C'est le plus jeune des dominicains qui va me déconcerter en s'exclamant : - « Une Ferrari voyez-vous ça ! »

Dont j'apprendrais de l'aumônier, qu'il est, comme son vis-à-vis, docteur en Théologie, mais encore en Philosophie, alors que son camarade ne cumule « qu' » avec un doctorat en Droit !

Me rappelant, cette réponse de l'héroïne du film de Oliveira, « Le principe d'incertitude » par conséquent; laquelle venant de traverser un certain nombre d'épreuves, autant qu'elle semble n'en ressentir aucune émotion, dit à son amie étonnée par sa froideur, et qui l'interpelle, « qu'elle ne peut comprendre de n'avoir pas encore atteint le premier niveau de l'intelligence ».

Ce à quoi, l'amie, passant outre la crispation qu'on aurait volontiers imaginée, et s'enquérant d'en savoir plus, sur le premier degré évoqué, se voit précisée ...

... Qu'il s'agit de la Bonté.

(Cité in extenso : « Ce qui fait que tu ne peux comprendre, c'est que tu n'as pas encore atteint le premier degré de l'intelligence ... »)

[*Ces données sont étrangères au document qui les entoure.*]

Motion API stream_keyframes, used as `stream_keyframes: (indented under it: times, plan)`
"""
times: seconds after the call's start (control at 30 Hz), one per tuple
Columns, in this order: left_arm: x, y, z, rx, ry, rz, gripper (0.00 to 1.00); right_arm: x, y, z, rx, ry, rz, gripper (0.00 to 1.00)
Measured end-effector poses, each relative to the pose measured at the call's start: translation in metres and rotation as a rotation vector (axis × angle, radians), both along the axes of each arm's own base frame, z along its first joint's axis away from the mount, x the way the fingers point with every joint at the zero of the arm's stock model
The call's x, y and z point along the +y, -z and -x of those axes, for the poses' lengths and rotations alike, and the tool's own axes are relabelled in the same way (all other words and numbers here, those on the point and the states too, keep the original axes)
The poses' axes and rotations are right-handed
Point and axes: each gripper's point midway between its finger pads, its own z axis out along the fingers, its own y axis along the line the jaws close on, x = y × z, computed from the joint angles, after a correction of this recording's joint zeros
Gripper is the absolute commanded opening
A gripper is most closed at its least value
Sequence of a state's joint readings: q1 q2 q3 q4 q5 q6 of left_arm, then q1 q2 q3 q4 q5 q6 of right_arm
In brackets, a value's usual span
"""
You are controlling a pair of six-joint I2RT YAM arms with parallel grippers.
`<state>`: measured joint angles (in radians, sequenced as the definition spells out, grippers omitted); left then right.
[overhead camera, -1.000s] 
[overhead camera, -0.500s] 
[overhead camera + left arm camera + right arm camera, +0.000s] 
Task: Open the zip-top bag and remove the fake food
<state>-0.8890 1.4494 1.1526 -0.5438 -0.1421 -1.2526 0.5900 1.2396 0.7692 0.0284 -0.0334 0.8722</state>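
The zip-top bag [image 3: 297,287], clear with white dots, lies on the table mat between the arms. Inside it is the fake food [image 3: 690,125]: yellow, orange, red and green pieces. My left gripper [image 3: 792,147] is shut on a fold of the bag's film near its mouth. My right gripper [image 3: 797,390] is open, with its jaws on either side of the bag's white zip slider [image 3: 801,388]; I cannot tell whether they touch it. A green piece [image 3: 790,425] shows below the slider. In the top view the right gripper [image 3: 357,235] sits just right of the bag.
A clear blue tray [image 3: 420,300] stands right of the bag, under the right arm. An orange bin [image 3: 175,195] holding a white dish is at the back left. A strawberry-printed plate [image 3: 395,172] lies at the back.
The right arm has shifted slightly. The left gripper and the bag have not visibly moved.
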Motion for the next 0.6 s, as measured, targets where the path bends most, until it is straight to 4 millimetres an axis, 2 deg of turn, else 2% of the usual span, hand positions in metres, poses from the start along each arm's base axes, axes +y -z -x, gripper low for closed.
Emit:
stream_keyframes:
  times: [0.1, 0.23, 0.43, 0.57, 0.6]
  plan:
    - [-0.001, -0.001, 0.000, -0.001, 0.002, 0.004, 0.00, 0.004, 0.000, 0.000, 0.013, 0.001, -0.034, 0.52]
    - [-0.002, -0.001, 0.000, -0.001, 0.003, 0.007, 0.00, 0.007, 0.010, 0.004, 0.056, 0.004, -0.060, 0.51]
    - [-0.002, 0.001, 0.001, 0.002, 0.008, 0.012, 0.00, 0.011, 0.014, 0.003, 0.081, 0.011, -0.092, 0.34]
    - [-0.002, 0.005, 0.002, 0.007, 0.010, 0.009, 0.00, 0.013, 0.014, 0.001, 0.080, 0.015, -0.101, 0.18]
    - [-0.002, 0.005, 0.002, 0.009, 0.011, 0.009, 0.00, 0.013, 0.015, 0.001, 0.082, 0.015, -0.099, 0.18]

Non pas que je me sente obligé, d'écrire maintenant ce qui va suivre ... mais ayant vécu ...la Légion, qui saura ce que j'ai effectivement ressenti véritablement.

Et sur la relation entre congrégation religieuse et communauté militaire, d'y voir au moins une similitude d'organisation et hiérarchie; le reste n'étant bien sûr qu'une question de rapport au monde et à la réalité

... avec la Bonté en prime ...

Qui sait ?

(À suivre)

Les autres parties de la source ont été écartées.